O ESTADO DE SÃO PAULO - 28/02/10
Creio que seria otimista demais e falsearia um pouco a verdade, se dissesse que sou um idoso calouro. Faz um par de anos, a depender da jurisdição em que me encontrasse, eu era idoso ou não. Hoje sou, digamos, idoso universal, habilitado a sacar da algibeira o Estatuto do Idoso e dar carteiradas triunfais em filas de banco, bilheterias de cinema e embarques de avião. E, gradualmente, descobri que minha vida social é cada vez mais ocupada por médicos e clínicas, porque a manutenção do idoso requer atenção diuturna. Depois de algum tempo, a gente passa a funcionar na base do "se hoje é sexta, então aqui deve ser o cardiologista" e faz belas amizades entre os companheiros de destino.

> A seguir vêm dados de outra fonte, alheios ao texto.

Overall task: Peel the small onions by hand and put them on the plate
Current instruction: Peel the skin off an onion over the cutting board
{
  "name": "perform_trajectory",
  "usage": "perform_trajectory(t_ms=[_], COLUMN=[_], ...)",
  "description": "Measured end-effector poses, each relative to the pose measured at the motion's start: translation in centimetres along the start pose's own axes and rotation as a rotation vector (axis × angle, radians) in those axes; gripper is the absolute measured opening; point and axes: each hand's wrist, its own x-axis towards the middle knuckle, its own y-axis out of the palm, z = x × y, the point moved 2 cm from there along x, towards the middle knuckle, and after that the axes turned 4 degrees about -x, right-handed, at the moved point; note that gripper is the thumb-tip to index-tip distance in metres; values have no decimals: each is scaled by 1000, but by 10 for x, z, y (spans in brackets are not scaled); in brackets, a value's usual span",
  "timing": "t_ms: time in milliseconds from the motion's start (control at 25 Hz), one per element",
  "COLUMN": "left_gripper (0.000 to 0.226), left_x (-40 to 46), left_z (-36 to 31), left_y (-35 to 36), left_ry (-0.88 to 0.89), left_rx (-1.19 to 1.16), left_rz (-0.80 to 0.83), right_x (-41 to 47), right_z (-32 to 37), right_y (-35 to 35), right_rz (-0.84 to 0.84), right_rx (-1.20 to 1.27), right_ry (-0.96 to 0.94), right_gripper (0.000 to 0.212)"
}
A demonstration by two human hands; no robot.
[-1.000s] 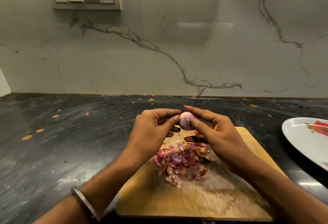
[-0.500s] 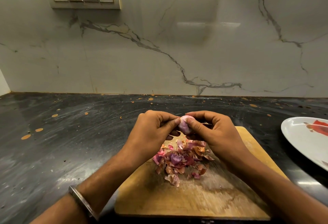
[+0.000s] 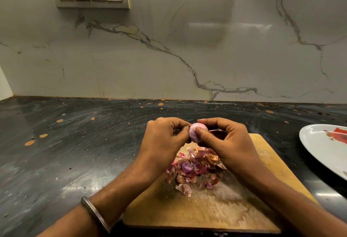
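the small onion (image 3: 197,132) is held in the air above the far end of the wooden cutting board (image 3: 234,212), pinched between both hands. the left hand (image 3: 165,139) grips its left side with curled fingertips, and the right hand (image 3: 225,142) presses a thumb on its front while a loose dark skin flap sits behind the fingers. the bulb looks smooth and slippery, so it could likely squirt free and roll off onto the dark counter (image 3: 75,152). it is pale pink, glossy, mostly bare. the plate (image 3: 323,154) lies well apart at right, and the peel pile (image 3: 193,171) sits below.
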Motion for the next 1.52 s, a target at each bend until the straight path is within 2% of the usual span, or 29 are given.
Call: perform_trajectory(t_ms=[120, 320, 440, 600, 680, 760, 920, 1200, 1360, 1520], left_gripper=[20, 18, 28, 37, 29, 12, 15, 16, 15, 15], left_x=[2, 7, 6, 2, 3, 4, 3, 2, -1, -3], left_z=[2, 5, 6, 8, 6, 2, 2, 3, 4, 3], left_y=[-5, -5, -3, 0, 0, -1, -3, -1, 4, 6], left_ry=[-78, -363, -443, -367, -296, -268, -283, -193, -115, -66], left_rx=[-79, -460, -457, -182, -108, -190, -353, -241, -157, -125], left_rz=[-25, 0, 33, 121, 149, 124, 71, 47, -8, -64], right_x=[1, 5, 7, 8, 9, 9, 7, 4, 4, 2], right_z=[1, 1, 0, -3, -5, -6, -3, -1, -3, -2], right_y=[1, 1, 0, -2, -2, -2, -3, 0, 0, 1], right_rz=[26, 132, 142, 108, 86, 73, 77, 12, -15, -23], right_rx=[105, 355, 422, 432, 410, 382, 285, 259, 214, 182], right_ry=[12, 99, 145, 192, 205, 206, 177, 140, 126, 86], right_gripper=[39, 34, 30, 30, 32, 32, 36, 33, 27, 30])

Antigamente não havia tantas especialidades e muita gente se entendia com apenas um médico quase a vida inteira. Agora não, agora o sujeito vai a qualquer clínico e é imediatamente mandado a uma espécie de laboratório da Nasa, para fazer exames até em partes do corpo que nem sabia que tinha. O papo fica muito animado, em meio a relatos emocionantes de tomografias dramáticas, colonoscopias épicas, ultrassonografias arrebatadoras, ressonâncias magnéticas feéricas e dedadas diabólicas. Vínculos afetivos duradouros são com certeza formados pelas vítimas e é uma forma tão legítima de fazer amizades quanto qualquer outra.
É o que penso, chegando adiantado a uma sala de espera médica e me preparando para a demora. Dou um bom-dia meio entredentes ao único outro presente na sala, escolho uma cadeira perto das revistas, pego uma destas e começo a tentar me entreter com a narração do novo amor de uma personalidade de televisão. Lembro que, há poucas semanas, em outra sala de espera, o novo amor dela não tinha nada a ver com o atual. Coração espaçoso, o dela, ainda mais que cada novo amor é descrito como mais intenso que o anterior, coisa para toda a existência, até o próximo príncipe encantado aparecer.
Mas não chego a me inteirar dos detalhes desse amor febril, porque, ao ajeitar os óculos, ergui os olhos e o senhor à minha frente sorriu. Na dúvida sobre quem era, retribuí o sorriso e dei um "ôi, como vai?"
- Vou bem, obrigado - disse ele. - Mas o senhor não me conhece, eu é que o conheço. O senhor é escritor, escreve no jornal.
- É, eu sei, ninguém é perfeito, ha-ha.
- Eu leio sempre os seus escritos no jornal, gosto muito.
- Muito obrigado.
- Os livros eu não leio. Já tentei, mas não consegui.
- Nem eu. Só escrevi, nunca li.
- É interessante a pessoa conhecer um escritor pessoalmente. Ainda mais assim, na sala de espera de um psiquiatra. Nunca pensei em encontrar um escritor assim, na sala de um psiquiatra.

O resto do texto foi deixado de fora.